Quote:
Originally Posted by apalrd
-Jim is actually an electrical engineer
|
Ah ha... now it all makes sense.
Mechanical engineers like to solve the controlling aspects of the drive and leave little for software to do... they are happy with just raw voltage input from the controls... and from this whatever non-intuitive issue arise it is left for the driver to get use to them and overcome them. This goes against the mentality of a software engineer which figures out intuitive solutions for all users to be able to pick up and use. If we cannot make it intuitive people will not buy our stuff.
Quote:
Originally Posted by apalrd
-We do like velocity controls as well, but we haven't implemented them since 2011. I think that would be a logical improvement to this system.
-That said, a simple PI controller to speed does not have a fast enough response time for drivetrain usage. We did this in 2011 and turned the gains WAY up for fast response, and oscillations weren't very good, but it worked.

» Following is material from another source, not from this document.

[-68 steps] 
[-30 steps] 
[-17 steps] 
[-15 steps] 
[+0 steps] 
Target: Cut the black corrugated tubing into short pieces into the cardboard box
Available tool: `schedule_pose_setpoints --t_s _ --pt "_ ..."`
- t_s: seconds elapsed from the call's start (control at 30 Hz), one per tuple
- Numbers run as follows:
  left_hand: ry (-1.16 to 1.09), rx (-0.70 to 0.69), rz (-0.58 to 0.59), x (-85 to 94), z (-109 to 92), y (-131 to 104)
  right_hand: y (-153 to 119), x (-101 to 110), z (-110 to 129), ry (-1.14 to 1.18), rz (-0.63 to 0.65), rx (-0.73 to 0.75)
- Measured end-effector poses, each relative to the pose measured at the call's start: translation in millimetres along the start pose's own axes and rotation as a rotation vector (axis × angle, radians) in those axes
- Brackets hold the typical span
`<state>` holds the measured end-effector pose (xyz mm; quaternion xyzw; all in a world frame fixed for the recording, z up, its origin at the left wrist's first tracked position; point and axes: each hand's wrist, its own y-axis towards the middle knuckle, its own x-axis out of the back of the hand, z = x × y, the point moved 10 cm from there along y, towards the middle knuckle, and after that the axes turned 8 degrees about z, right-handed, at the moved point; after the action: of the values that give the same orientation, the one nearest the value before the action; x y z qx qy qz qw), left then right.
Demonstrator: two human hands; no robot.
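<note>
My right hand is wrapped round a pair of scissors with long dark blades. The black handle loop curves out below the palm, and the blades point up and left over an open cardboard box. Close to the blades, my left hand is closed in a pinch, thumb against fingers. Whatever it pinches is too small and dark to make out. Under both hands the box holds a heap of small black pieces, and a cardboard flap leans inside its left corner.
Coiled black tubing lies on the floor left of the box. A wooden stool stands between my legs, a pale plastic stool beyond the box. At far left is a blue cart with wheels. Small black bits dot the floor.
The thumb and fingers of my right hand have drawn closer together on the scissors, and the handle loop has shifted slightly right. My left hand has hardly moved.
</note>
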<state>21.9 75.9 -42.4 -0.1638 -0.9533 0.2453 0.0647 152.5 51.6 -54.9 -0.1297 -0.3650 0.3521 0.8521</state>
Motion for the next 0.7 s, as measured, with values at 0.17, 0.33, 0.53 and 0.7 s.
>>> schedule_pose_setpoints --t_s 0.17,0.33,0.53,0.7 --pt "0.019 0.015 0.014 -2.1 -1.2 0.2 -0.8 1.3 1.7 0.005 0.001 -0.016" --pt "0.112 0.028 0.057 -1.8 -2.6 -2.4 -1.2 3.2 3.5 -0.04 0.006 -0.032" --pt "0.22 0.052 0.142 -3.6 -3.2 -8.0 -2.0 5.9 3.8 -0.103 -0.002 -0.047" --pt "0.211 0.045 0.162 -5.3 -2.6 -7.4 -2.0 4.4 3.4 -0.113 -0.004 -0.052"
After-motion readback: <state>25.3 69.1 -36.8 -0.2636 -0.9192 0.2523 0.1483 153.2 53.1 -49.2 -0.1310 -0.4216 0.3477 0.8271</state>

-A better solution is one of the better speed control algorithms designed for shooter flywheel speed control (2012 was especially big on this, 2013 less). We ran a PI-FF algorithm with a feed forward equation (now we would just use a table), which is an improvement
|
Yup... I've been through the ringer of that as well as shown below... in 2011 we didn't know the value of linearization of the victors... which I guess is no longer an issue with the 888's. In 2012 we used the polynomial equation from Simbotics which worked out very well. In 2013 we applied the gain assist.... without gain assist the drive takes around 210 - 300 ms of latency. Using a closed loop solution brings that down to around 60ms. Using gain assist makes it virtually 0. This test shown here is a setpoint test using the drive like a turret... where each pixel column represents a 10ms iteration. The Magenta is the velocity line the green is the voltage, then Cyan is the encoder reading, and the yellow is PID error correct (which is not used in these tests).